|
Magma provides an experimental implementation of the fastest general
purpose factoring algorithm known: the Number Field Sieve (NFS).
The implementation may be used both as a General Number Field Sieve and
a Special Number Field Sieve -- the only difference is in the selection
of a suitable polynomial.
In order to make use of the Magma NFS, the user should have some
knowledge of the algorithm. The Magma NFS implementation also
requires a significant amount of memory and disk space to be available
for the duration of the factorization. For example, factorization
of an 80-digit number may require at least 64 megabytes of RAM and
half a gigabyte of disk space.
Magma's NFS implementation uses one linear polynomial (the
"rational side") and one polynomial of higher degree (the
"algebraic side"). At the time of writing this is not a major
restriction, since the best methods for selecting polynomials for
factorization of numbers of more than 100 digits involve one linear
and one non-linear polynomial. Magma provides a number of functions
to assist in choosing a good algebraic-side polynomial for the
factorization of a particular number, following the ideas of Montgomery
and Murphy in [Mur99].
Magma provides two methods for using the NFS implementation.
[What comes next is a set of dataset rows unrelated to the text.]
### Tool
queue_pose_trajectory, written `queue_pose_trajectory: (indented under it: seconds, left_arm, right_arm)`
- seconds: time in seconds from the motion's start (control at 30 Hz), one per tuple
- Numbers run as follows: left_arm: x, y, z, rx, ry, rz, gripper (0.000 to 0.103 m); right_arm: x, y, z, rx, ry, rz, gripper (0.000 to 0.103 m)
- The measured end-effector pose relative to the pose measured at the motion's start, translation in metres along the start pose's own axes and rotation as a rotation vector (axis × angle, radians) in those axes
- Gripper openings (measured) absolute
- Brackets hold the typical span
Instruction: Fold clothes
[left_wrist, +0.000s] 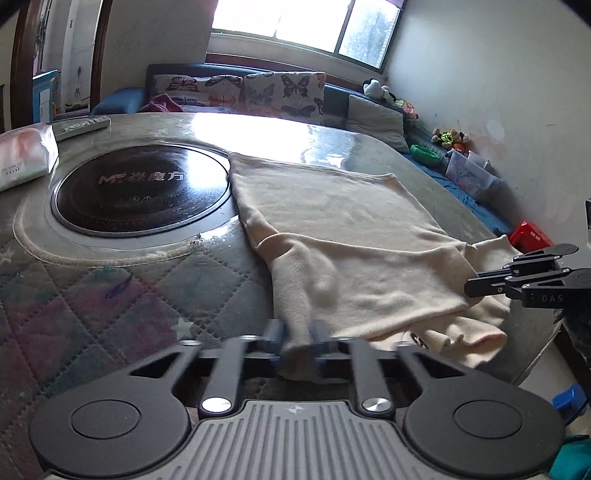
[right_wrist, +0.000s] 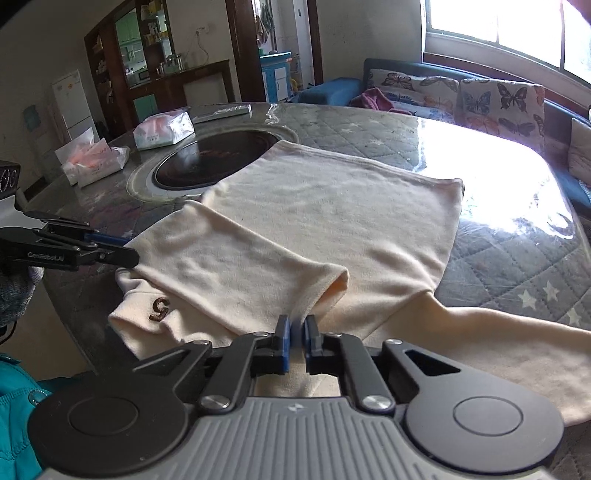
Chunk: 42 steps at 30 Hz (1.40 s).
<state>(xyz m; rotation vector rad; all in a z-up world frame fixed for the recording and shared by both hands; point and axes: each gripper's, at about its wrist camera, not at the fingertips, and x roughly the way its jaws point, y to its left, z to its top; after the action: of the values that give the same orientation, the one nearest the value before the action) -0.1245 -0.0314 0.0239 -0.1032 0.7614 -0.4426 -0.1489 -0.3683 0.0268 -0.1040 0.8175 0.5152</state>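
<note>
Cream garment beside tissue packs

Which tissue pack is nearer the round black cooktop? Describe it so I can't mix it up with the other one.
Start at the round black cooktop sunk into the quilted table. On its far side lies a white tissue pack with pink showing through. Unlike the second tissue pack near the table edge, it lies beside the grey remote control.
</note>
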Motion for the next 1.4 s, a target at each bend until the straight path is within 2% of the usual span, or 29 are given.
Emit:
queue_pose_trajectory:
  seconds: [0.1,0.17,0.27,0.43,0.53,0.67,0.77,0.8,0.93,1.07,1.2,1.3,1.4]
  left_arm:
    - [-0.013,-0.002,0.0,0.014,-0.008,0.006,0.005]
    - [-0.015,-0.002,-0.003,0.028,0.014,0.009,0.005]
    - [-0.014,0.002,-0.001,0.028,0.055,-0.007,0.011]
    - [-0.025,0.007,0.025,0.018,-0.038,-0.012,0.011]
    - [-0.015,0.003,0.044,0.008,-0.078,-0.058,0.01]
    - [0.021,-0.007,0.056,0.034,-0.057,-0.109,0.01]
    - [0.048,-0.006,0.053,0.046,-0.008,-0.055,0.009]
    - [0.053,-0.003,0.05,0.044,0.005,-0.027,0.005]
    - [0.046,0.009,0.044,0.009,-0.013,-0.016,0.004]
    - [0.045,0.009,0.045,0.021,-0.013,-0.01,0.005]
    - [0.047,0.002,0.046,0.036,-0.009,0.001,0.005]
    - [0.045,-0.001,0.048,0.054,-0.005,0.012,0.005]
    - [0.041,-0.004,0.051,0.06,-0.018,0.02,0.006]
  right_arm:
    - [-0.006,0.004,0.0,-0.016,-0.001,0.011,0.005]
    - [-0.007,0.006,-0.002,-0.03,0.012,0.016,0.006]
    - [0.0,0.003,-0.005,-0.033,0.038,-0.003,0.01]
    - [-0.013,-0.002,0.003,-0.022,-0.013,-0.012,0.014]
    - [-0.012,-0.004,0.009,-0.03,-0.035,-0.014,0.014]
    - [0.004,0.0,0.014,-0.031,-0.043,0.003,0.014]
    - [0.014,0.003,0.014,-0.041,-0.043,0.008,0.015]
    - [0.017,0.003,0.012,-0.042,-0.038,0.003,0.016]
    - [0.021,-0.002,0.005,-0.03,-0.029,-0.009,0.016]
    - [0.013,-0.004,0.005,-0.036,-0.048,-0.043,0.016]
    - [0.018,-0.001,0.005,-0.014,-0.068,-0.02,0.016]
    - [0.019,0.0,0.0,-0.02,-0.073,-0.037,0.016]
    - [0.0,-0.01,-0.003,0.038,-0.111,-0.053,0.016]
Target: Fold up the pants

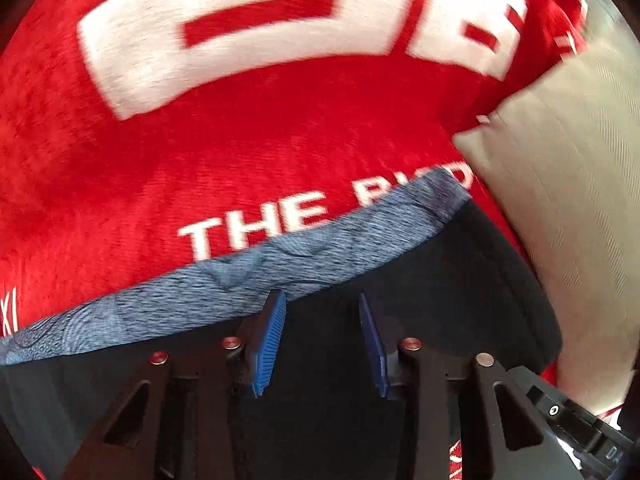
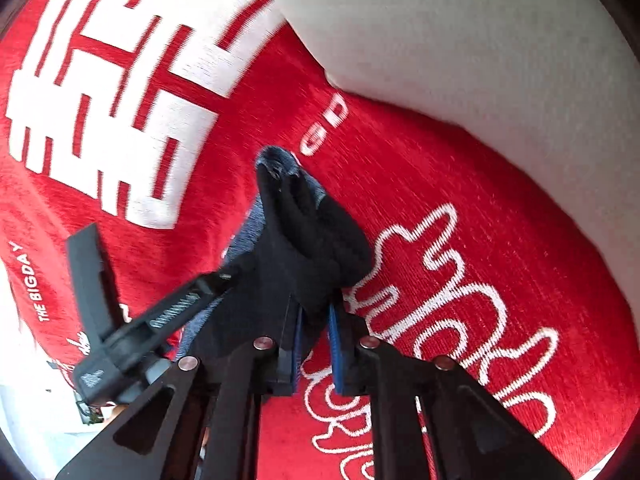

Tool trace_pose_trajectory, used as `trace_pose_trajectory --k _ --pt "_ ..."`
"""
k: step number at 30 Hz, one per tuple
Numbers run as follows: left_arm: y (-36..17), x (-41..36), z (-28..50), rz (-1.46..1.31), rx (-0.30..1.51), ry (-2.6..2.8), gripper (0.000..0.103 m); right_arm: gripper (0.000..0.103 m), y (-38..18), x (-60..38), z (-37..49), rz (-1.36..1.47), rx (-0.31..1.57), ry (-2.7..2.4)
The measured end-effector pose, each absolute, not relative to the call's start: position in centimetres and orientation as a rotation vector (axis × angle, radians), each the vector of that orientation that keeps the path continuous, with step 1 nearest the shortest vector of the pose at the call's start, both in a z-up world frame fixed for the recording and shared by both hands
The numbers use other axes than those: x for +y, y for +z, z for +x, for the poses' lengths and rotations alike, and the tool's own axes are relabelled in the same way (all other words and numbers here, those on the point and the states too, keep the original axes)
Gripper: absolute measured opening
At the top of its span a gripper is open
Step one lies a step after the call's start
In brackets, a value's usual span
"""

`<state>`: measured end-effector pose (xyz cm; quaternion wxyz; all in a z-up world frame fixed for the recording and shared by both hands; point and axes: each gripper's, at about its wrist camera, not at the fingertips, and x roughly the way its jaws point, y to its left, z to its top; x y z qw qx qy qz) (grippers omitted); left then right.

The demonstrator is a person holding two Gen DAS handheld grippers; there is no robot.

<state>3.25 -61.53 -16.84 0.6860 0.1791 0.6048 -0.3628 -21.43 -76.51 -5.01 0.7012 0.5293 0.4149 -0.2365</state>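
Note:
The dark navy pants (image 1: 400,320) with a heathered blue-grey waistband (image 1: 248,272) lie on a red blanket (image 1: 240,140). My left gripper (image 1: 322,300) is open, its blue pads (image 1: 272,336) standing apart above the dark fabric just behind the waistband. In the right wrist view my right gripper (image 2: 316,320) is shut on a bunched fold of the pants (image 2: 308,232), which rises ahead of the fingers. The left gripper's black body (image 2: 152,320) shows at the left of that view, beside the pants.
The red blanket (image 2: 440,184) carries large white characters and lettering. A pale grey pillow (image 1: 560,184) lies at the right of the pants; it also shows at the top right in the right wrist view (image 2: 460,32).

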Motion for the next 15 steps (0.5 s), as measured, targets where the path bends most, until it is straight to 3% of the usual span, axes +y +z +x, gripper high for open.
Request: trace_pose_trajectory --k 6,9,13,15 --pt "-16.7 -62.3 2.8 0.424 1.334 -0.799 0.040 0.013 -7.2 -77.4 -22.4 1.184 1.007 -0.552" --pt "-15.2 -62.7 3.9 0.425 1.316 -0.849 0.048 0.022 -4.4 -76.7 -22.1 1.033 1.008 -0.559" --pt "-13.7 -65.2 4.5 0.433 1.300 -1.008 0.048 0.034 -2.1 -76.7 -22.2 0.933 0.988 -0.567" --pt "-13.8 -66.6 4.6 0.448 1.320 -1.091 0.048 0.035 -2.1 -77.0 -22.6 0.934 0.986 -0.563"
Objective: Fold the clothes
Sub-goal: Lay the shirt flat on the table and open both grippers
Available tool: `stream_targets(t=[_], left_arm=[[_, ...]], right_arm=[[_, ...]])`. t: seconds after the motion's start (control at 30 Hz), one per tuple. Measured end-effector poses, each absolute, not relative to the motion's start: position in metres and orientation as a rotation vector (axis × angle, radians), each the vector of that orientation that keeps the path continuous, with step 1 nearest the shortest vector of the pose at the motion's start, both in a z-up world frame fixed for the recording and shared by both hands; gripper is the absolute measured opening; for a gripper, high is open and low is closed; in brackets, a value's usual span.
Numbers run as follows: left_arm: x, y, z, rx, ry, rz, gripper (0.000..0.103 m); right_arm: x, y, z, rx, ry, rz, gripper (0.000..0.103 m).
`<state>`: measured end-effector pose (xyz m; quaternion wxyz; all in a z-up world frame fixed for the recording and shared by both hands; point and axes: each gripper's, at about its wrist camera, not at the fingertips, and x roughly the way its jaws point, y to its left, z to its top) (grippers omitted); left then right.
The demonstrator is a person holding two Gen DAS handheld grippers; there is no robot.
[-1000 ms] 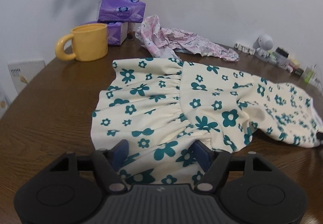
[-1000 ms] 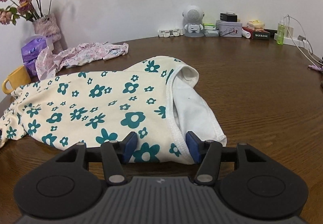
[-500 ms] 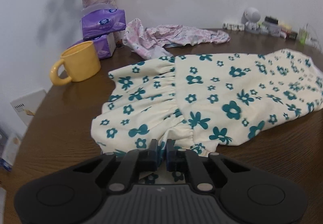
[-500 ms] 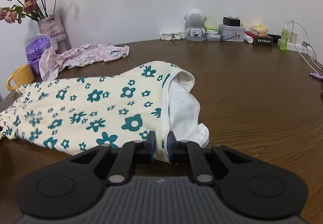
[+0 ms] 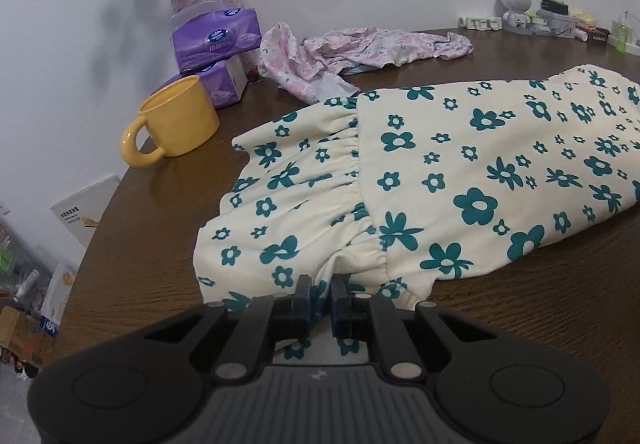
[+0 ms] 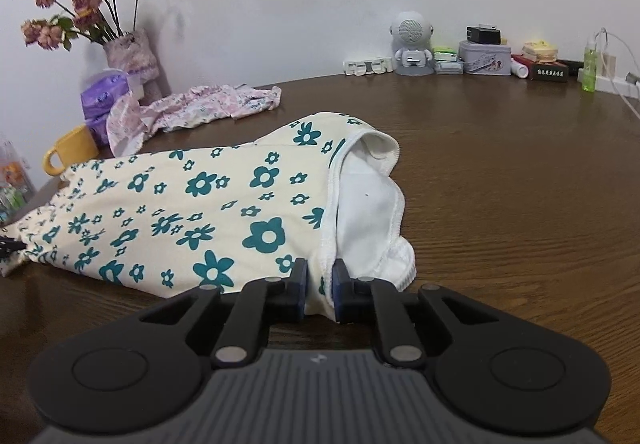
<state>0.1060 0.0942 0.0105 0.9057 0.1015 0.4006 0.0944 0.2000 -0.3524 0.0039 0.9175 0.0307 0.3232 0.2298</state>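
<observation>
While both grippers' fingers (image 5: 303, 298) (image 6: 299, 284) clamp its near edge, the cream teal-flowered dress (image 5: 440, 172) lies flat.

Item I see: cream cotton dress with teal flower print (image 5: 460, 172), spread flat lengthwise on the brown wooden table (image 6: 500, 172), gathered ruffle hem near the yellow mug (image 5: 176, 124), white lining showing opposite.
</observation>
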Motion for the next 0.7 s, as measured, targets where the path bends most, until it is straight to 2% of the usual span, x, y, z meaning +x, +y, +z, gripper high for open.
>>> stream_targets(t=[0.1,0.13,0.17,0.23,0.3,0.37,0.5,0.7], left_arm=[[0.106,0.094,0.010,0.200,0.824,0.210,0.014],[0.106,0.096,0.011,0.190,0.823,0.220,0.024],[0.104,0.098,0.014,0.178,0.817,0.226,0.039],[0.100,0.104,0.022,0.147,0.795,0.229,0.055],[0.096,0.115,0.032,0.093,0.754,0.222,0.062],[0.093,0.128,0.041,0.033,0.722,0.216,0.074],[0.104,0.149,0.048,-0.010,0.699,0.184,0.075],[0.155,0.160,0.054,0.053,0.687,0.122,0.075]], right_arm=[[0.200,-0.355,0.002,0.086,0.662,0.478,0.014],[0.200,-0.355,0.002,0.093,0.663,0.478,0.015],[0.200,-0.356,0.002,0.106,0.668,0.479,0.020],[0.202,-0.356,0.004,0.144,0.682,0.482,0.028],[0.204,-0.356,0.006,0.183,0.694,0.476,0.037],[0.203,-0.353,0.009,0.186,0.693,0.447,0.040],[0.204,-0.348,0.016,0.180,0.686,0.379,0.048],[0.227,-0.334,0.035,0.147,0.697,0.335,0.056]])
The first is the one-step function NFS, which provides a
naive NFS factorization attempt using default algorithm parameters.
The second, more powerful method is to work with an NFS process object,
splitting the algorithm into four stages: Sieving, Auxiliary data, Linear
algebra and Final factorization. This approach allows greater control over
the algorithm, as the user may supply their own algorithm parameter values.
It also allows the user to distribute the computationally intensive sieving
and final factorization stages over several machines or processors.
Some functions are included to allow Magma users to co-operate in
factorization attempts using CWI tools.
A verbose flag may be set to obtain informative printing on progress
in the various stages of the NFS algorithm.
Set the verbose printing level for the NFS algorithms to the integer v.
Currently the legal values for v are 0, 1, 2 and 3.
If the level is 0, no verbose output is produced.
If the level is 1, NFS will produce basic information about its progress, and
will also print information on NFS algorithm parameters.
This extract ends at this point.